Necesariamente tengo que ampliar el espacio. Si desde un punto de la línea original he salido de ella, trazando otra igualmente infinita, desde cada uno de sus infinitos puntos podría hacer lo mismo, y todos trazarían sus líneas infinitas: un infinito de infinitos, que es una superficie, espacio de puntos doblemente infinito, o de dos dimensiones.
Y si fuera de esa superficie hay todavía puntos, como es habitual en el mundo que conocemos, para alcanzarlos habré de trazar líneas infinitas desde el infinito doble de puntos que ya tenía, creando un infinito triple de puntos, que es nuestro ordinario espacio tridimensional.
Por esta vía yo podría seguir inventando espacios de más dimensiones, cuando encontrase puntos exteriores al mío. Naturalmente, en los espacios físicos habituales no hay más que los ya están. Pero no es esta la razón para no buscarlos, sino el hecho de que este espacio tridimensional ya me es suficiente para situar cualquier número de entidades, y relacionarlas entre sí con total independencia, sin interferencias, y tantas veces como quiera.
Sobre una línea hay un único modo de ir de un sitio a otro, pasando sin remedio por todos los demás del camino, y sobre una superficie no puedo evitar cruces indeseados, “pasos a nivel”, en cuanto maneje más de cuatro puntos.
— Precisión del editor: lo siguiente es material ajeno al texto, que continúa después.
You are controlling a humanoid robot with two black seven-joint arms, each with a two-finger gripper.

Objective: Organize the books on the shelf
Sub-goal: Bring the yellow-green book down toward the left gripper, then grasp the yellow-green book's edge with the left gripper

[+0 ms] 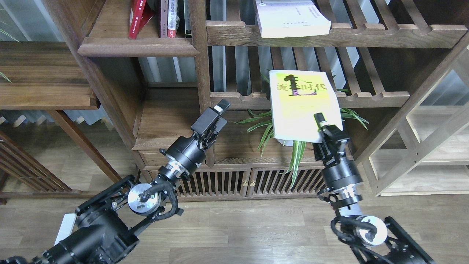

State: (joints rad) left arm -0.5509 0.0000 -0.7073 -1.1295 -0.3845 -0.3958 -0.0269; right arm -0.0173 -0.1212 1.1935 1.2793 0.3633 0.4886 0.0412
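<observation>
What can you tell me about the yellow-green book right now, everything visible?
The yellow-green book is a paperback: bright cover fading to white at its edges, black characters and a dark figure near the top. It is closed, cover facing the camera, slightly tilted. The right gripper pinches its lower right corner, holding it up before the slatted rack and a green plant.

My view's top edge cuts off the white book (pixel 293 20) and the dark red book (pixel 137 18) standing on the dark plank shelf (pixel 139 46), so I cannot read either title. Beside the red one, more spines (pixel 169 18) are cropped too and too small to read. My right gripper (pixel 322 126) covers the lower right corner of the yellow-green book (pixel 302 104); one of its fingers (pixel 319 119) shows on the cover, the other is hidden behind it. That book hides the pot of the plant (pixel 285 141) below it. My left gripper (pixel 217 115) is dark, its fingers indistinct.
</observation>
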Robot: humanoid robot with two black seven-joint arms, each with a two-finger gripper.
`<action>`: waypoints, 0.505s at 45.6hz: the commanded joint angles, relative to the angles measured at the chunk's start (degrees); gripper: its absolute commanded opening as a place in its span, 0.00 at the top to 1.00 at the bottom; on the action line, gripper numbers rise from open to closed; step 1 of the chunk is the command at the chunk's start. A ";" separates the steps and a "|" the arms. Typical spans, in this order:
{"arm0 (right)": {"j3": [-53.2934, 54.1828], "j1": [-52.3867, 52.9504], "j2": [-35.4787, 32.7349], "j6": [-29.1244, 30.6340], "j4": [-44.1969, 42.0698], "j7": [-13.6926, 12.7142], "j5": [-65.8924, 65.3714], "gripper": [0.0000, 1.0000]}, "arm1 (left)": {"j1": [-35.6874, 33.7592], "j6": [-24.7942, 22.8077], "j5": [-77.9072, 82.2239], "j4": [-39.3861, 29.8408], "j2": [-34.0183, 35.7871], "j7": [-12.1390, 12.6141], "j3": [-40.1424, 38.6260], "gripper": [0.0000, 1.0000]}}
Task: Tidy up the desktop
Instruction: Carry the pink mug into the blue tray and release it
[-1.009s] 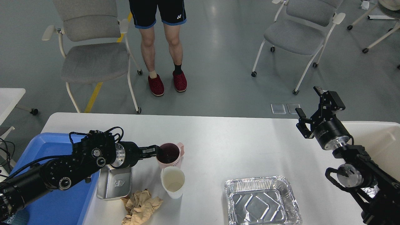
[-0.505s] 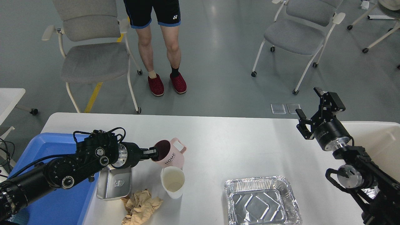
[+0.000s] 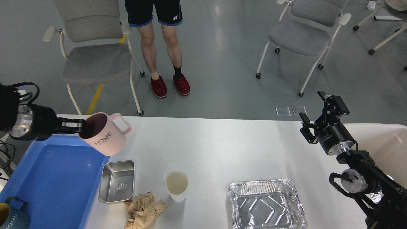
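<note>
The left tool (image 3: 81,126) pinches the rim of a tilted pink cup (image 3: 105,133) above the desk's (image 3: 216,149) left edge by the blue tray (image 3: 54,178), while the right tool (image 3: 314,109) hangs spread over the desk's right side.

A person in black shorts (image 3: 155,12) and red slippers (image 3: 170,85) stands on the grey floor between two grey chairs, one (image 3: 92,60) to the left and one (image 3: 302,35) to the right. Nearer, a blue tray (image 3: 54,178) holds a dark blue mug (image 3: 12,216) at its near corner. Beside it lie a small steel tin (image 3: 116,181), crumpled brown paper (image 3: 143,210), a white cup (image 3: 176,185) and a foil tray (image 3: 266,203).
</note>
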 commanded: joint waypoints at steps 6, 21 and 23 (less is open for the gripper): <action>-0.06 0.18 0.31 0.01 -0.03 0.00 0.00 0.00 | 13.98 8.60 -0.32 1.52 5.68 -0.30 0.34 1.00; -0.06 0.09 0.40 0.09 -0.39 0.00 0.00 0.00 | 28.94 17.93 -0.32 5.56 6.65 -1.44 0.42 1.00; -0.06 0.09 0.49 0.09 -0.47 0.00 0.00 0.00 | 30.17 18.55 -0.32 6.88 6.21 -2.14 0.42 1.00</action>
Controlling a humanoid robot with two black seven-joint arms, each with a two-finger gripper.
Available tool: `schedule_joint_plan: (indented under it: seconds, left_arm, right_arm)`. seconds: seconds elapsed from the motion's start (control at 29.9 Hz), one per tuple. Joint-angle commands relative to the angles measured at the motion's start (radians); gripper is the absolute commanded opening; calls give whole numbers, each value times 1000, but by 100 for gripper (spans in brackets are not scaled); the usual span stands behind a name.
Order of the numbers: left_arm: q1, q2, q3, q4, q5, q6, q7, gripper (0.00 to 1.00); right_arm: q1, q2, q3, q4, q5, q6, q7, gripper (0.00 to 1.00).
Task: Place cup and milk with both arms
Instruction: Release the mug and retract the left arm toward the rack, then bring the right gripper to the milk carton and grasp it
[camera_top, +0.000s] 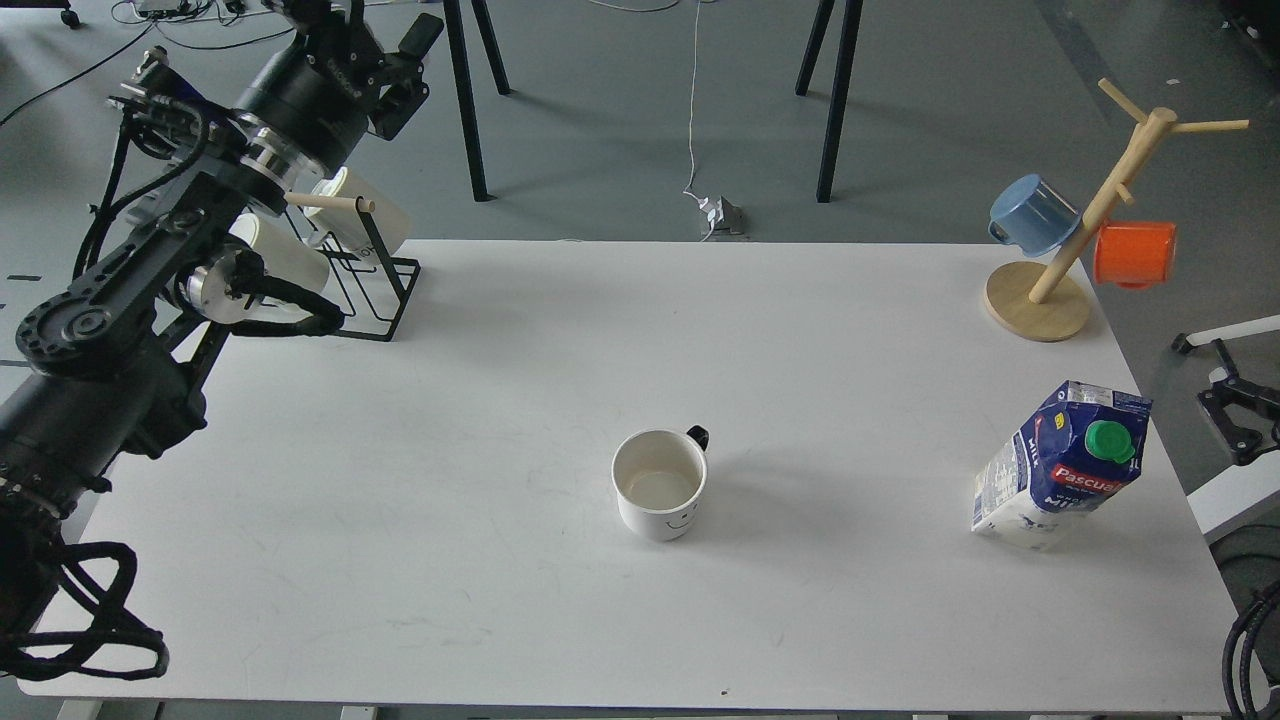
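Note:
A white cup (659, 487) with a smiley face and a black handle stands upright near the middle of the white table (500, 400). A blue and white milk carton (1058, 466) with a green cap stands tilted near the table's right edge. My left gripper (408, 62) is raised high at the far left, above the mug rack. It is open, empty and far from the cup. My right gripper (1226, 415) shows small and dark at the right edge, off the table beside the carton. It holds nothing, and its fingers cannot be told apart.
A black wire rack (375, 290) with white mugs (385, 215) stands at the table's back left, under my left arm. A wooden mug tree (1040, 300) holds a blue cup (1030, 213) and an orange cup (1134, 254) at the back right. Black table legs stand behind.

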Motion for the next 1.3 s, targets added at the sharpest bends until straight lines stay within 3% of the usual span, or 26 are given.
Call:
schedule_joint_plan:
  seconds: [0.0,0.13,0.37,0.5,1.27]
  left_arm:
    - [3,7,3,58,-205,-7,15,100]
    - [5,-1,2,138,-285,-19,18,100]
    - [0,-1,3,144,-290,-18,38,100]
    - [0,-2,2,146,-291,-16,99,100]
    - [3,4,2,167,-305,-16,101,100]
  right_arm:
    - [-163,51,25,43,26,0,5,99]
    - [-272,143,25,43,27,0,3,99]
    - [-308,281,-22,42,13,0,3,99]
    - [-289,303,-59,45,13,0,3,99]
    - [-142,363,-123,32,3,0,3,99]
Pero en el espacio de tres dimensiones puedo crear, entre dos puntos, no una, sino infinitas rutas, sin que interfieran con las que pudiera tender entre otros dos cualesquiera.
Esto es lo que me da la libertad mayor que puedo concebir, porque entre todos los entes que sea capaz de imaginar estableceré cuantos caminos quiera, sin límites para la repetición. Y también puedo, si así lo quiero, no repetir jamás.